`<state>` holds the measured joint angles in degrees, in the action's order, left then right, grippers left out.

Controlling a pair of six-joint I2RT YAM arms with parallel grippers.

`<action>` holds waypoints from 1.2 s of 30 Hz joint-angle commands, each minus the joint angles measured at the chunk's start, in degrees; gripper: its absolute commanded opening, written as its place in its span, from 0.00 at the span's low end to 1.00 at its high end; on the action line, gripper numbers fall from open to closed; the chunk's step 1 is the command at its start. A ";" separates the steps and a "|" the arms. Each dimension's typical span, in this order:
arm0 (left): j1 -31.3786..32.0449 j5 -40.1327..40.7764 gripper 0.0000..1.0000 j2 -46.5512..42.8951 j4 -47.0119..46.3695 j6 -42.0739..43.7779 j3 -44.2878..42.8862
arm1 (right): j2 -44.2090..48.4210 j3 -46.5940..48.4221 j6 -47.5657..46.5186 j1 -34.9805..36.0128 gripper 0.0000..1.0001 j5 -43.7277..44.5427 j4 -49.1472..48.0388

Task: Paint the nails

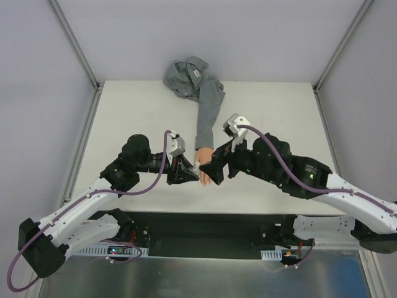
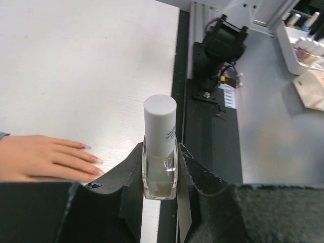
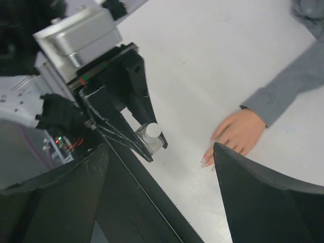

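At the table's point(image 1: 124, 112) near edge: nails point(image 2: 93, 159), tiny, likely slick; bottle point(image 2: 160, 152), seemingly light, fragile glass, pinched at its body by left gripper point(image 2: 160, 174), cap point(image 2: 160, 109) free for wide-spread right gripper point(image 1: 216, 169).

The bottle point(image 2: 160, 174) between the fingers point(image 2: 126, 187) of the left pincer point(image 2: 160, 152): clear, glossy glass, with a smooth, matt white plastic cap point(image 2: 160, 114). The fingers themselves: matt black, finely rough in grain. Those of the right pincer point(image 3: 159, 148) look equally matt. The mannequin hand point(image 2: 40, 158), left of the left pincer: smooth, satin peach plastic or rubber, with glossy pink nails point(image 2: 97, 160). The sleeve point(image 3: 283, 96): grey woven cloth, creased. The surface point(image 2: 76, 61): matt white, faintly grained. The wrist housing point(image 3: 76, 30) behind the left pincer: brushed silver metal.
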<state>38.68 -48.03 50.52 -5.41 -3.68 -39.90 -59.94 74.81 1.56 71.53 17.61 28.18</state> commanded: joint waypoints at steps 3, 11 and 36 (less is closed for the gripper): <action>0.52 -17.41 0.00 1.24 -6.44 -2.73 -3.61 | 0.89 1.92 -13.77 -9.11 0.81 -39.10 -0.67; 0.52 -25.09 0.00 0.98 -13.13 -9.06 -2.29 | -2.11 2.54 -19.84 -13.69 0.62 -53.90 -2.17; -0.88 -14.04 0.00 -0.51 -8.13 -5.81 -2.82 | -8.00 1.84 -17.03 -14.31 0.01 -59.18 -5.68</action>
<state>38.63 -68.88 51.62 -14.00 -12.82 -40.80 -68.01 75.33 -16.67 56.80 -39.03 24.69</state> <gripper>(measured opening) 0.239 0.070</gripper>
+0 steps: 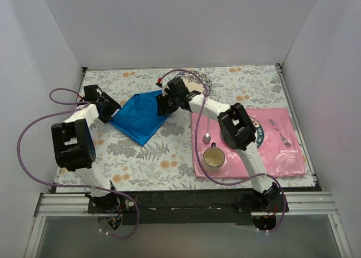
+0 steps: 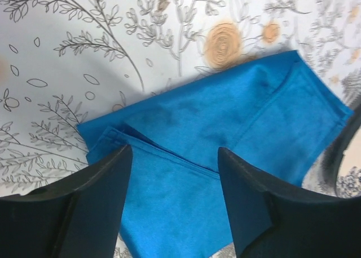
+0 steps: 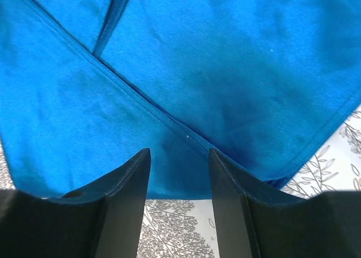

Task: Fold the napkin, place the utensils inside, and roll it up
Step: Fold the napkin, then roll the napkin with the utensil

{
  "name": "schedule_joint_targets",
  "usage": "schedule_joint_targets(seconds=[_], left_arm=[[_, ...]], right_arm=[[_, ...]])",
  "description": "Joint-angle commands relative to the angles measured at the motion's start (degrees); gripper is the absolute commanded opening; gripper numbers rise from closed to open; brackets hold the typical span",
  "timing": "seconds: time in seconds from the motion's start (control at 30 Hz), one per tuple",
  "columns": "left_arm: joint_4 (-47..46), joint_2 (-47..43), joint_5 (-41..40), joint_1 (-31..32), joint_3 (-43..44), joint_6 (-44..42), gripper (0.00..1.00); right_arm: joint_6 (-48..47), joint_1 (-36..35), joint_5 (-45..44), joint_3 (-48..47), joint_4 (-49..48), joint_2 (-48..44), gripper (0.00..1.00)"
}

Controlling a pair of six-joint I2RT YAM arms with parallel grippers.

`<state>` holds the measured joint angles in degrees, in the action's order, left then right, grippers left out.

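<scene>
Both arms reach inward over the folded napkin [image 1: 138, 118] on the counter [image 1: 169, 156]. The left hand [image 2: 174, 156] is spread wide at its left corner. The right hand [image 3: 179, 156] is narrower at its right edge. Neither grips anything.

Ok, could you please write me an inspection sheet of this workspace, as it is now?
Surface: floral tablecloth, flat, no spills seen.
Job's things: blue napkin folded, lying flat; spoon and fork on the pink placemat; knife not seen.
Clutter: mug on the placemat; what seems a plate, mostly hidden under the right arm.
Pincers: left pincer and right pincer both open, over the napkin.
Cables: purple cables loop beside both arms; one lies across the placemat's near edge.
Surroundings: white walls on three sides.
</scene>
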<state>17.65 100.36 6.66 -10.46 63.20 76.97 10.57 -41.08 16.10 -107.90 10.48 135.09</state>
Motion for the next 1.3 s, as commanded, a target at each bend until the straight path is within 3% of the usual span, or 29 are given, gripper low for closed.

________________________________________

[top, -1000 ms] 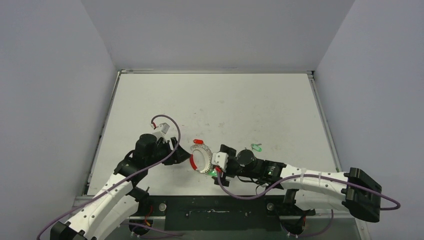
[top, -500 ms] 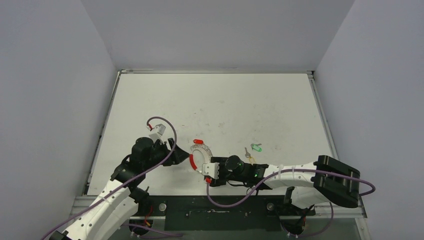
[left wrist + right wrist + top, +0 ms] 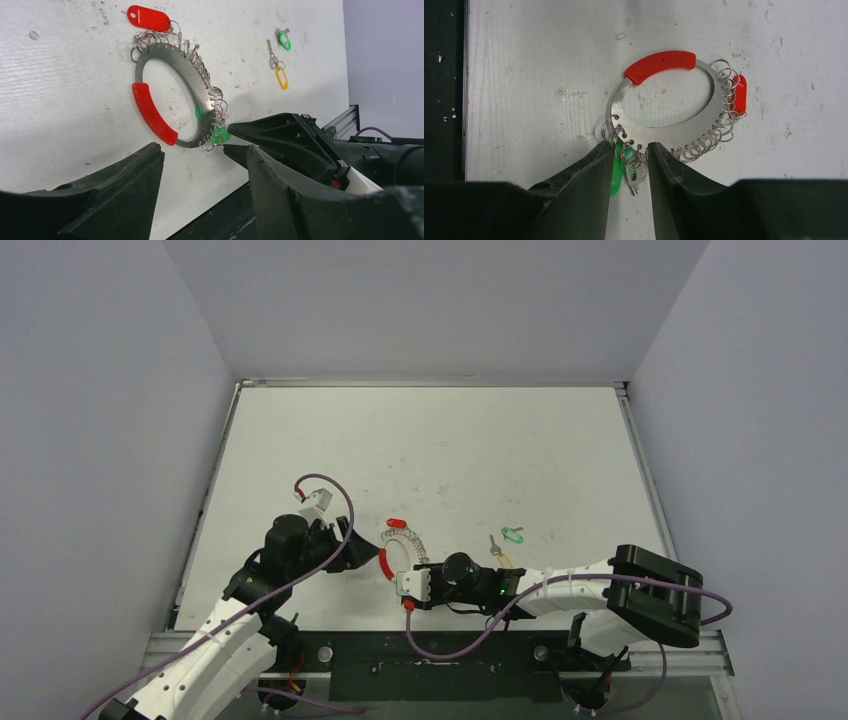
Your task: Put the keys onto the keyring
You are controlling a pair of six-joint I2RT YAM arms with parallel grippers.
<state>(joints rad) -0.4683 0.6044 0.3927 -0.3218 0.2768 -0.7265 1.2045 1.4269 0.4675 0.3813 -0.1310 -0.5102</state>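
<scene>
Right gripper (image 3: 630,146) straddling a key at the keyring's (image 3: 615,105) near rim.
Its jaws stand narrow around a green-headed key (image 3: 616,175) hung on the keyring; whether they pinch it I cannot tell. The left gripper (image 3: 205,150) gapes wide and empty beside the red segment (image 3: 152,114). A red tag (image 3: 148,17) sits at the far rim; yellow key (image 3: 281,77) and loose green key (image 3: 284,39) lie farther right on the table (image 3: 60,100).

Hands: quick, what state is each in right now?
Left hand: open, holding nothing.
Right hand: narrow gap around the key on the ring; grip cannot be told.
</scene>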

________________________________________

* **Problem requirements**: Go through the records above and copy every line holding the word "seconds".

* **Response to this task**:
  "usage": "schedule_joint_targets(seconds=[_], left_arm=[[_, ...]], right_arm=[[_, ...]])",
  "timing": "seconds: time in seconds from the motion's start (control at 30 Hz), one per tuple",

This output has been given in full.